Sursaut BnF

Blog des élus de la liste FSU et non-syndiqués au Conseil scientifique de la BnF

« Proposition pour une rénovation de la politique documentaire de la BnF en Sciences et techniques » : un rapport contesté au Conseil scientifique

Le Conseil scientifique du 7 juin a discuté du rapport du directeur du département Sciences et techniques, Proposition pour une rénovation de la politique documentaire de la BnF en Sciences et techniques : vers une bibliothèque patrimoniale et numérique au service des communautés nationales de recherche diffusé au sein de l’établissement le 23 mai.

 

Grands axes du rapport : 

         « dématérialisation massive des collections documentaires »

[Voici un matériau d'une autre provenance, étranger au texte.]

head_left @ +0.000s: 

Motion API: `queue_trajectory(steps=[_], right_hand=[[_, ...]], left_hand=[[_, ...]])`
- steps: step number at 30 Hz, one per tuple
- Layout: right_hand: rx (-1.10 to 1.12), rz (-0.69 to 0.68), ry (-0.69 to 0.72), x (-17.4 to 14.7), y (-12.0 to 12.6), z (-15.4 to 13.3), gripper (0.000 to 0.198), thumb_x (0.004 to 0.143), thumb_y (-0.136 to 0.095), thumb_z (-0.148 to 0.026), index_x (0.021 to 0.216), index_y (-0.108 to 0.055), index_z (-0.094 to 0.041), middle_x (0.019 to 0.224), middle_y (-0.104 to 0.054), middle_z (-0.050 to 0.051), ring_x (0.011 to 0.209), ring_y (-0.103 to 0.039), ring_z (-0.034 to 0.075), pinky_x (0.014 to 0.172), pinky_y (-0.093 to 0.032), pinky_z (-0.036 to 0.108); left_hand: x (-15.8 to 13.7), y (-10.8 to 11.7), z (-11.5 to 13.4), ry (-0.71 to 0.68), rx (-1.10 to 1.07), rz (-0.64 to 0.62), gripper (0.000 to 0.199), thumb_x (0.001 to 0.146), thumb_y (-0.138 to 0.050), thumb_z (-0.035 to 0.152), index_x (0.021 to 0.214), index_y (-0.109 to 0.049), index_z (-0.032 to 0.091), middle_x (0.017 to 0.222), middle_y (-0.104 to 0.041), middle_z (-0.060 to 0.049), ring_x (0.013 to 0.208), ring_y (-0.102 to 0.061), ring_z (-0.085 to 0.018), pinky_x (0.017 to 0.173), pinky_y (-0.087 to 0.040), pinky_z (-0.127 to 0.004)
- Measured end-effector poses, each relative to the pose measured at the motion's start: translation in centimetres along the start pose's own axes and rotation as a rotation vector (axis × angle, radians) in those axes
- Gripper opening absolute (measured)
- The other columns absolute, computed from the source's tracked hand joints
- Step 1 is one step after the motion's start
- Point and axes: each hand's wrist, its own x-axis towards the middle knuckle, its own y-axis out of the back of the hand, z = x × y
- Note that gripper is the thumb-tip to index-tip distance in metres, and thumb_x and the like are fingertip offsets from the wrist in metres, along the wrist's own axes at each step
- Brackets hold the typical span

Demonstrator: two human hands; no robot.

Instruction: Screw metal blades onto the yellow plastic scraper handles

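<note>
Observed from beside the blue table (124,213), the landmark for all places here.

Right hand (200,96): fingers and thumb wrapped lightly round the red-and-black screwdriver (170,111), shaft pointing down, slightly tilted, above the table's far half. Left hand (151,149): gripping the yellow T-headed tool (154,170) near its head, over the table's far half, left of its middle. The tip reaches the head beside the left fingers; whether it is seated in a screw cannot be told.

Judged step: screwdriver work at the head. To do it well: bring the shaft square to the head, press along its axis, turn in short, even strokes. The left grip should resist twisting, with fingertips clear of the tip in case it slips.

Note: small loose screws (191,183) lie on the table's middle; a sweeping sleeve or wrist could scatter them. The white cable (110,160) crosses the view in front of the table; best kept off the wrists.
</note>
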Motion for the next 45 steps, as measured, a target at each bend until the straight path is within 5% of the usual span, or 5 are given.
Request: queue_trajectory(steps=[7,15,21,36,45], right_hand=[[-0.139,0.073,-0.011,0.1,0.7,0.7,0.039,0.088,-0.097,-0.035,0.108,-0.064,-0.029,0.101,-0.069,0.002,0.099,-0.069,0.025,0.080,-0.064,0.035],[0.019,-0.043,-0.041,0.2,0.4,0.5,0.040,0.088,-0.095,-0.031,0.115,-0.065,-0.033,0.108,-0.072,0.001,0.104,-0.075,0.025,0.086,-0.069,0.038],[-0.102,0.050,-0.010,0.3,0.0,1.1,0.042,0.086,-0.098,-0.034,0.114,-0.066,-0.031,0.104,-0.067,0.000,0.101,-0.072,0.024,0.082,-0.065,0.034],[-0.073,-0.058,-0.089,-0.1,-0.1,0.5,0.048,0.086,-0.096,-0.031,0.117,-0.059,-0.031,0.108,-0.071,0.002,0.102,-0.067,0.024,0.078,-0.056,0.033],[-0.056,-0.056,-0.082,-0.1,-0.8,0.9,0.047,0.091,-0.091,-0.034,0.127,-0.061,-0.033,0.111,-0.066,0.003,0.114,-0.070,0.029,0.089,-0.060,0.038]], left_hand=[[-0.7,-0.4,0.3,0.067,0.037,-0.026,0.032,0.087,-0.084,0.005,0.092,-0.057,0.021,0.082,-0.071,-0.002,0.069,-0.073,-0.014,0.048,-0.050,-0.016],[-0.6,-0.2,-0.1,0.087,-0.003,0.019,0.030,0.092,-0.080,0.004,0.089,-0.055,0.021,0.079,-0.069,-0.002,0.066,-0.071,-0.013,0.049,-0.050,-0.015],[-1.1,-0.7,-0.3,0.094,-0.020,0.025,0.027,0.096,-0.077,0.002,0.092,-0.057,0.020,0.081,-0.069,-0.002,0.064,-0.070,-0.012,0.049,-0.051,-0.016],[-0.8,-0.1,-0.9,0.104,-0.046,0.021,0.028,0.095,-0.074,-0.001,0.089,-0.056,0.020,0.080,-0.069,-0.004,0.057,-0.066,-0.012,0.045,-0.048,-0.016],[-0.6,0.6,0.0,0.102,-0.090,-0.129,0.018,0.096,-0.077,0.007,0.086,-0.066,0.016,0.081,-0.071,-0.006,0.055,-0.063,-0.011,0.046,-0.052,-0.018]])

         Budget d’abonnements périodiques divisé par 2

         Allégement de certains secteurs disciplinaires 

         Acquisitions de livres numériques par les utilisateurs eux-mêmes

         Acquisitions de catalogues complets d’éditeurs

Roger Chartier, président du Conseil scientifique, a observé deux réserves dans son propos liminaire : l’étude présentée ne s’était pas appuyée sur une enquête auprès des lecteurs (enseignants et étudiants notamment), de surcroît elle ne posait pas la question des pratiques des chercheurs en sciences.

La représentation du personnel, qui s’est vue refuser le droit de nommer des experts comme il est de coutume dans les autres instances, est intervenue en deux points :

  • Sur la forme :

1. Elle a rappelé de manière préalable qu’elle n’était pas opposée au numérique, bien au contraire, et qu’elle considérait qu’il devait être intégré à une politique documentaire en fonction de la pertinence de son usage, la numérisation et la documentation électronique n’ayant de sens qu’en s’inscrivant dans la démocratisation du savoir et dans la défense d’un accès libre à la culture.

2. Elle a souligné les nombreuses lacunes méthodologiques de ce rapport :

Il n’est pas articulé avec d’autres réflexions en cours dans l’établissement :

  • travaux sur la charte documentaire,
  • « Réforme du Haut-de-Jardin »,
  • travail des chargés de collection du département Sciences et techniques sur le périmètre documentaire des périodiques, etc.

Elle a souligné avec force que le Rapport sur la documentation électronique à la BnF rédigé par les services de M. Bruckmann n’y soit pas même cité. A ce titre, elle s’est étonnée qu’il n’ait pas été porté à la connaissance du CS.

3. Elle a fait remarquer que ce rapport ne s’appuyait sur aucun bilan des pratiques en cours au sein du département Sciences et techniques et que les remarques émises par les personnels de ce département n’avaient pas été prises en compte.

4. Sur une échelle plus large, ce rapport ne parvient pas à articuler les missions propres à la BnF avec les évolutions en cours dans les bibliothèques françaises. Il en découle une difficulté à intégrer les orientations proposées dans le paysage documentaire.

5. Rejoignant la critique de M. Roger Chartier, la représentation du personnel a souligné que les usagers n’avaient pas été consultés.

  • Sur le fond :

Ce texte propose deux changements fondamentaux :

1. la notion de service prend le pas sur la notion de collection, ce qui a comme conséquence la primauté de l’accès sur la pérennité des collections.

2. l’offre commerciale prend le pas sur la politique documentaire. Il découle de ces renversements un certain nombre de déséquilibres :

  • le Haut-de-jardin est oublié car l’offre commerciale numérique (bouquets de livres numériques de Springer et d’Elsevier par exemple) est une offre de haut niveau académique ;
  • les périodiques sont oubliés ce qui est surprenant car en sciences ils sont prépondérants dans la valorisation et l’évaluation de la recherche. Il est cependant proposé, page 6, de« réduire le portefeuille de périodiques vivants pour servir des publics différents ».
  • des communautés de chercheurs indéfinies prennent le pas sur le public ;
  • déséquilibre disciplinaire au sein des sciences (abandon des disciplines « non-rentables »).

La représentation du personnel a conclu que ce texte avait une forte portée politique dépassant le seul cadre du département Sciences et techniques que résume bien une phrase de la page 4 « il s’agit de faire le choix volontaire, déterminant et irréversible d’une dématérialisation massive des collections ».

Le débat qui a suivi a été de très bonne qualité et d’un haut niveau scientifique, chacun ayant pu échanger sur le fond de la question. Le Conseil scientifique a décidé de poursuivre la réflexion ouverte par ce document, M. Denis Bruckmann se proposant dans un premier temps de l’amender en fonction des remarques émises en cours de séance relativement à ces faiblesses méthodologiques.